PTSD and RAD From a Kid’s Point of View

Hi Hi!!!

My name is Molly. I’m going to tell you the story of my life. I hope you won’t get mad at me cause my life has really been bad. I’m scared and no one helped me when I needed it.

I’m going to tell you all I can remember. My life began with a mommy who wanted to love me, but somehow, she couldn’t. I don’t know what I did wrong, but she hit me and made me cry. I cried and cried and cried some more, until I couldn’t cry any longer.

I don’t know why this stranger came and took me away from my mommy. She seemed like a nice person, but I just wanted my mommy. This lady changed my clothes and gave me something to eat-it was yucky. I didn’t like it.

The next thing I remember was being placed in a thing that kept me from moving and wiggling too much. Then I heard a big noise and where I was placed started to move. I was so scared. Where was my mommy?

Photo by Quintin Gellar on

The noise stopped and the strange lady took me out of the thing holding me. She made soft sounds that I didn’t understand. She took me into her arms and started walking. I kind a relaxed a bit, but not for long.
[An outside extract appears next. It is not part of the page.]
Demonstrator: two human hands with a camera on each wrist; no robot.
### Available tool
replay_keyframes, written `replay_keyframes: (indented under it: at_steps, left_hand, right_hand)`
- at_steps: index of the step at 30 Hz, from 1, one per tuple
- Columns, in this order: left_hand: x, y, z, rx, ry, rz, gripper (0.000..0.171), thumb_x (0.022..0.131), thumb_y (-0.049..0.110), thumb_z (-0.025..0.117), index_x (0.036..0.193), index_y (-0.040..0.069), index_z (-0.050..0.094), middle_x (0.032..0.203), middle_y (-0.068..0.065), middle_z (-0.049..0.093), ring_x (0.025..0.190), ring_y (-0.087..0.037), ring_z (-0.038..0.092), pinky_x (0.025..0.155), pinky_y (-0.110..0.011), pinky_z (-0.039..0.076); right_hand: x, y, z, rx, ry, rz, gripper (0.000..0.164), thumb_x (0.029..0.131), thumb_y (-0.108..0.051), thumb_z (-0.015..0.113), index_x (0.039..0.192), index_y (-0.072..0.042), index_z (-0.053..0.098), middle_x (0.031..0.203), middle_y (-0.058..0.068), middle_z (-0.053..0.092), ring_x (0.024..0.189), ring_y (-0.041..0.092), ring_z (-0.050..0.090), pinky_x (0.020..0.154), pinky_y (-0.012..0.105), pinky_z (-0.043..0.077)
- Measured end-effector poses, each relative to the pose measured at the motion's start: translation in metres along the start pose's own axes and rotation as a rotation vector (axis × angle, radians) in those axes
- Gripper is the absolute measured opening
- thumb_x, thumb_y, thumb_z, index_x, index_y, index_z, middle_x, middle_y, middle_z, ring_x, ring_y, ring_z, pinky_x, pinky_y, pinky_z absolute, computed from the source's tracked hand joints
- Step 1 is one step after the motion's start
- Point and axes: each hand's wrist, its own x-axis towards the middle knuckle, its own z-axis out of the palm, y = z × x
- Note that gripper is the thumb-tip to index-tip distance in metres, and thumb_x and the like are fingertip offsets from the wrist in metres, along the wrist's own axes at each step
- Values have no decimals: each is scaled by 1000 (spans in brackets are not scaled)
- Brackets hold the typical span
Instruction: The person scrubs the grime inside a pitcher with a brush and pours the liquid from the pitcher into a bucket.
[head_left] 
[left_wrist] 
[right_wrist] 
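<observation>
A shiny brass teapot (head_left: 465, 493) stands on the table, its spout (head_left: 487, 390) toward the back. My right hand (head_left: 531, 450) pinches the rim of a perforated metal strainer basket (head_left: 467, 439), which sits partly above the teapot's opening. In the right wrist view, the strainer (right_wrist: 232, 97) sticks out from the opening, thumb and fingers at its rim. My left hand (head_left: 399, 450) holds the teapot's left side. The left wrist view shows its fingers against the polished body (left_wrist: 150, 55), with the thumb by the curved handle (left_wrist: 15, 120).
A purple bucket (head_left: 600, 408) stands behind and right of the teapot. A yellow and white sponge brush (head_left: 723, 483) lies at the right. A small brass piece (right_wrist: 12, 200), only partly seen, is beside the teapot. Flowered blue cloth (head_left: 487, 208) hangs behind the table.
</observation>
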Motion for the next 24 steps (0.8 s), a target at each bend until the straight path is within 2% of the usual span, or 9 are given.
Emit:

Another lady I didn’t know reached out for me. Who were these people? This new lady took me inside a building. I want to go back to my mommy! No one understands! I cried again, but I could not seem to get these strangers to understand I just wanted to be with my mommy.

After several days, I started to think of this new lady as Mommy #2. She’d hold me, talk soft words to me and changed my clothes and fed me-still yucky, but I’m getting used to it.

I don’t know how long I spent with Mommy #2, but it wasn’t but a few days. All of a sudden Mommy #2 put me in what she called a car seat and got into the noise maker she called a car. She turned the thing on and I remembered the last time I was in one of those things. I started crying again. Did this mean I did something wrong?

Yep! I must have because when the car stopped, another strange lady came and took me out of the car seat. Mommy #2 gave the lady some kind of package and then hugged me. Mommy #2 got in the car thing and then she was gone.

At that point I wished I could cry, but I knew it wouldn’t help me. No one seemed to understand what my cries meant. I didn’t know what expect next so I decided I would wait to see what happened next.

This strange new person said she was Mommy. Well, she wasn’t Mommy #1 or #2. So was she Mommy #3? Then she shows me to a strange fellow and says “this is Daddy.” What is a daddy? I really didn’t have a clue.

Dad and child

Every so often a strange lady would visit the place and ask Mommy #3 and Daddy how was “Molly” doing? At that time, I didn’t know my name, so I had no clue she was talking about me. They would say, Molly is doing okay. But, at another visit, they said Molly has not smiled or laughed like she should.

After that visit, Mommy #3 took me away. I guess I must have done something bad, but I don’t know what. Was it a bad thing not to smile or laugh? She took me to a place where other little kids were. People in white clothes seemed to want to poke things at me or in my backside. That hurt!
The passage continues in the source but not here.